Cada día, casi 3 mil personas en el mundo ponen fin a su vida. Cada hora, 125 personas se suicidan; más de dos personas por minuto. Un millón de personas se quitan la vida cada año, afirma la Organización Mundial de la Salud (OMS).
Hablamos de suicidios verificados, no de los camuflados en “accidentes” previa ingestión de drogas, alcohol o problemas emocionales que conducen a pisar el acelerador…
También existen “suicidios” en el abandono de tratamientos médicos, para “hacer pagar culpas a la familia”.
Muchos ancianos que viven solos en las grandes ciudades y que “aparecen” muertos no se han pegado un tiro ni se han arrojado por la ventana ni han ingerido venenos; se han dejado morir, abandonándose en la comida y en la higiene, perdiendo fuerzas y hasta intuyendo una liberación en dejar de llevar una vida “sin sentido”.
¿Sabe alguien cuántos soldados se han dejado morir por no poder soportar la tensión de una confrontación absurda? ¿Hay suicidio más eficaz que dejarse matar por el “enemigo”, y encima sin “deshonor” ante la familia? ¿Tiene sentido la muerte de 100 militares españoles en una absurda misión en Afganistán, que costó decenas de miles de millones de dólares para nada?

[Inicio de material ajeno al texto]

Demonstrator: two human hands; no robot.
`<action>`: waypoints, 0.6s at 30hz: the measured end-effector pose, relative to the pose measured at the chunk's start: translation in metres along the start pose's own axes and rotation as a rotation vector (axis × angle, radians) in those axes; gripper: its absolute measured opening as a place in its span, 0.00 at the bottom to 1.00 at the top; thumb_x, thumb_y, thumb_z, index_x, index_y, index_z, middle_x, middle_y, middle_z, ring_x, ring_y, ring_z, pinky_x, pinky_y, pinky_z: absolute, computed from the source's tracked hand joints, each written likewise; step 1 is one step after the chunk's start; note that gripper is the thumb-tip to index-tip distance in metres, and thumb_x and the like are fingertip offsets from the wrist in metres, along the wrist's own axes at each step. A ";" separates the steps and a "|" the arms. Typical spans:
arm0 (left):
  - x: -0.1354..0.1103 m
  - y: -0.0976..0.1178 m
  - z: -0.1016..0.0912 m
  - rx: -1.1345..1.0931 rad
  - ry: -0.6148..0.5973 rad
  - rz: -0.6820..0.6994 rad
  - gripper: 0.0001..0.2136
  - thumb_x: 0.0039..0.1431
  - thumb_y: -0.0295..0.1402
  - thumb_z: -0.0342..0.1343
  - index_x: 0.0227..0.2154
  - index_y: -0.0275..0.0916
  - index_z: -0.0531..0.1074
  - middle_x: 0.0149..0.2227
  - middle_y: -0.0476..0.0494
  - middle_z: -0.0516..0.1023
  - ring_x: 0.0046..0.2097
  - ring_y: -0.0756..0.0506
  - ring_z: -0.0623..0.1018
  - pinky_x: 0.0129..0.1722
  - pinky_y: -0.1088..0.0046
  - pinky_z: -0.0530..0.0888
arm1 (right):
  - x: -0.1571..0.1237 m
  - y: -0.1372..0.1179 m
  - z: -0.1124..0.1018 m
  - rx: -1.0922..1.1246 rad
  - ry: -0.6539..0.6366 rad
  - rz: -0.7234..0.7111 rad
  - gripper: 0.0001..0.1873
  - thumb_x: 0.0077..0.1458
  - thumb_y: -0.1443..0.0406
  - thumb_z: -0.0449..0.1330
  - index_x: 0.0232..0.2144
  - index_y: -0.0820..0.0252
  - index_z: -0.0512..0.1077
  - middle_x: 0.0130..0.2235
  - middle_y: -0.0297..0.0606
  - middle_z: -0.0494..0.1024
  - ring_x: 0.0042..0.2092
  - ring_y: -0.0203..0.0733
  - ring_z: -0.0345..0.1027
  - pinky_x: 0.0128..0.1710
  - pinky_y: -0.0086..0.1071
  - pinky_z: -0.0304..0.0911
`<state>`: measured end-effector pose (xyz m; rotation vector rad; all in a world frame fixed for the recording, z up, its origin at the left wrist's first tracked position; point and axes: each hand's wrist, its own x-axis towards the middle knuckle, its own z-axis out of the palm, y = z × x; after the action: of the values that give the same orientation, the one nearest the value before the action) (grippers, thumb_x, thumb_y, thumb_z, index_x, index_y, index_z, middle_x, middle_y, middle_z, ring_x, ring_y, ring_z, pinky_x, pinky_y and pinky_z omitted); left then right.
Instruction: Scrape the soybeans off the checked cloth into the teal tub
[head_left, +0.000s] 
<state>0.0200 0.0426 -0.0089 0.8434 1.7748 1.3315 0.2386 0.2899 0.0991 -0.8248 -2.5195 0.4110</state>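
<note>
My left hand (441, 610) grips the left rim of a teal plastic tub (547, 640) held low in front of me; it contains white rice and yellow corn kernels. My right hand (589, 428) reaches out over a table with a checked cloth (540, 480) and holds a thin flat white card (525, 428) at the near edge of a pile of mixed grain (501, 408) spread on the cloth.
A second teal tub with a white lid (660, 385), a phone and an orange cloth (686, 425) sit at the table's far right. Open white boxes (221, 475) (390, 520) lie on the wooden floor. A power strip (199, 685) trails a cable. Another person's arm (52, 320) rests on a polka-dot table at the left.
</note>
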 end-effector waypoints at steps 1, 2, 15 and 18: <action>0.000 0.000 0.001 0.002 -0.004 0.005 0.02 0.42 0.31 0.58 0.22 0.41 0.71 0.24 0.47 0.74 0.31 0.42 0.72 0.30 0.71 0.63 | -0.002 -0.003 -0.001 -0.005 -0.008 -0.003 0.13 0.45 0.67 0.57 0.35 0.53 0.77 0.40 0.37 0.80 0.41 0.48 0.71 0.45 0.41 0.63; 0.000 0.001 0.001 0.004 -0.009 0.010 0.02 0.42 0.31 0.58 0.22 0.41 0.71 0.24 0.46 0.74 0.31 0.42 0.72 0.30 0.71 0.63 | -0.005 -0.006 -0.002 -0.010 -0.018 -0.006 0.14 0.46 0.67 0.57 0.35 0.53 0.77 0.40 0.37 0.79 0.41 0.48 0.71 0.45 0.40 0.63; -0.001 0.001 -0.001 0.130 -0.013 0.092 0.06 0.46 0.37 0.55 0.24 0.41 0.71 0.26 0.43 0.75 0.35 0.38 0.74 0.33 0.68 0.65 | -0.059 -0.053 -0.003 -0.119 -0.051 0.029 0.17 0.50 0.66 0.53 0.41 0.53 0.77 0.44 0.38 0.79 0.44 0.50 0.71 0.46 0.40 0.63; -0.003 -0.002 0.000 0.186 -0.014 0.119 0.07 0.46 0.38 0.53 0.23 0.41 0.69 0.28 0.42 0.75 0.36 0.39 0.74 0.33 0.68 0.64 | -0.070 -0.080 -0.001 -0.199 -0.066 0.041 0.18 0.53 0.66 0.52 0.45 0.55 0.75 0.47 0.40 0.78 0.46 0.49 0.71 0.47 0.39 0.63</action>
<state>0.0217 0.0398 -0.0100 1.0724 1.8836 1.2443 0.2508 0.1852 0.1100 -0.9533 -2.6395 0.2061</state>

La OMS prevé, para 2020, que el número de muertes por suicidio en el mundo, cada año, superará los 1 millón y 500 mil casos. Por ello es tan importante tratarla con una aproximación sicológicamente cálida, acogedora y digna; con el arsenal terapéutico del que disponemos; con tiempo y paciencia, ese sumergirse en el drama del enfermo. Recordemos que “asistir” (assistere) es “estar al lado del otro”.

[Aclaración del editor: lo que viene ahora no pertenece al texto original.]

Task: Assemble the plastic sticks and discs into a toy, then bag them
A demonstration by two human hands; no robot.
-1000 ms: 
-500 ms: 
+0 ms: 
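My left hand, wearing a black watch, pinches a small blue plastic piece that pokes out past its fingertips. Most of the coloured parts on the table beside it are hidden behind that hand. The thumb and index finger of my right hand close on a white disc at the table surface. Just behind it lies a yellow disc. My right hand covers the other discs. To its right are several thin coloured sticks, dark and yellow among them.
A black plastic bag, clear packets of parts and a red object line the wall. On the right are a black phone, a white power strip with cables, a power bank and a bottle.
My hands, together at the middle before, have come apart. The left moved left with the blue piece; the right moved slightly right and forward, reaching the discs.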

Los profesionales que trabajan en la prevención de los suicidios insisten en que se trata de muertes evitables que, en algunos países, alcanzan a 10.4 personas por cada 100 mil habitantes y, entre los adolescentes, el riesgo es del 30 por ciento en la misma proporción. Ahora en personas mayores sin medios.
Ya sabemos que el suicidio es un tabú tan fuerte como el incesto o, hasta hace poco, la homosexualidad. En los libros de estilo de muchos medios se reglamenta la publicación de estas noticias “porque pueden provocar estímulo de imitación”.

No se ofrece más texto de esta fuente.